### Directions
The listing below must be repeated word for word, with its images excluded.

### Supplied material
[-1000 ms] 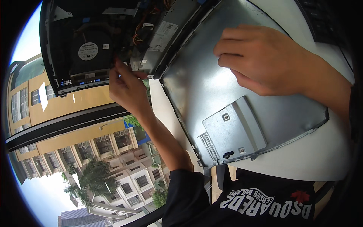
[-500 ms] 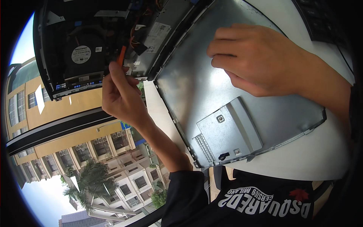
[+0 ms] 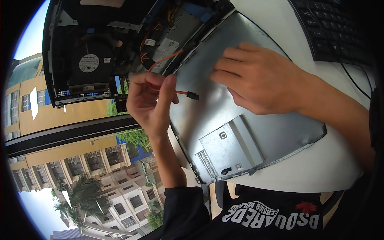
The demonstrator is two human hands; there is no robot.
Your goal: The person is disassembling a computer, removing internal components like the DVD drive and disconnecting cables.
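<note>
Between the thumb and fingers of my left hand (image 3: 150,104) is an orange-red data cable (image 3: 183,93). Its black plug (image 3: 193,96) points right over a grey metal side panel (image 3: 280,114), and the other part of the cable loops up past the case's edge. My right hand (image 3: 262,80) hovers above the panel with fingers curled; its fingertips are turned away, so I cannot tell whether they hold anything. An opened black computer case (image 3: 50,60) lies to the upper left. Inside it are a round fan (image 3: 89,63), a grey drive or power unit (image 3: 170,44) and coloured wires.
A black keyboard (image 3: 328,34) with a dark cord (image 3: 356,82) lies on the white table (image 3: 276,24) at the upper right. The panel has a raised block (image 3: 230,148) near its front edge. Left of the table, a window shows buildings outside.
My left hand has moved right, away from the case's inside, bringing the orange-red cable over the panel; its black plug now shows. My right hand stays curled, slightly lower and further left in view.
</note>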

### Solution to this exercise
[-1000 ms] 
[-500 ms] 
[+0 ms] 
The demonstrator is two human hands; there is no robot.
Your goal: The person is disassembling a computer, removing internal components like the DVD drive and disconnecting cables.
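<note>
Between the thumb and fingers of my left hand (image 3: 150,104) is an orange-red data cable (image 3: 183,93). Its black plug (image 3: 193,96) points right over a grey metal side panel (image 3: 280,114), and the other part of the cable loops up past the case's edge. My right hand (image 3: 262,80) hovers above the panel with fingers curled; its fingertips are turned away, so I cannot tell whether they hold anything. An opened black computer case (image 3: 50,60) lies to the upper left. Inside it are a round fan (image 3: 89,63), a grey drive or power unit (image 3: 170,44) and coloured wires.
A black keyboard (image 3: 328,34) with a dark cord (image 3: 356,82) lies on the white table (image 3: 276,24) at the upper right. The panel has a raised block (image 3: 230,148) near its front edge. Left of the table, a window shows buildings outside.
My left hand has moved right, away from the case's inside, bringing the orange-red cable over the panel; its black plug now shows. My right hand stays curled, slightly lower and further left in view.
</note>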

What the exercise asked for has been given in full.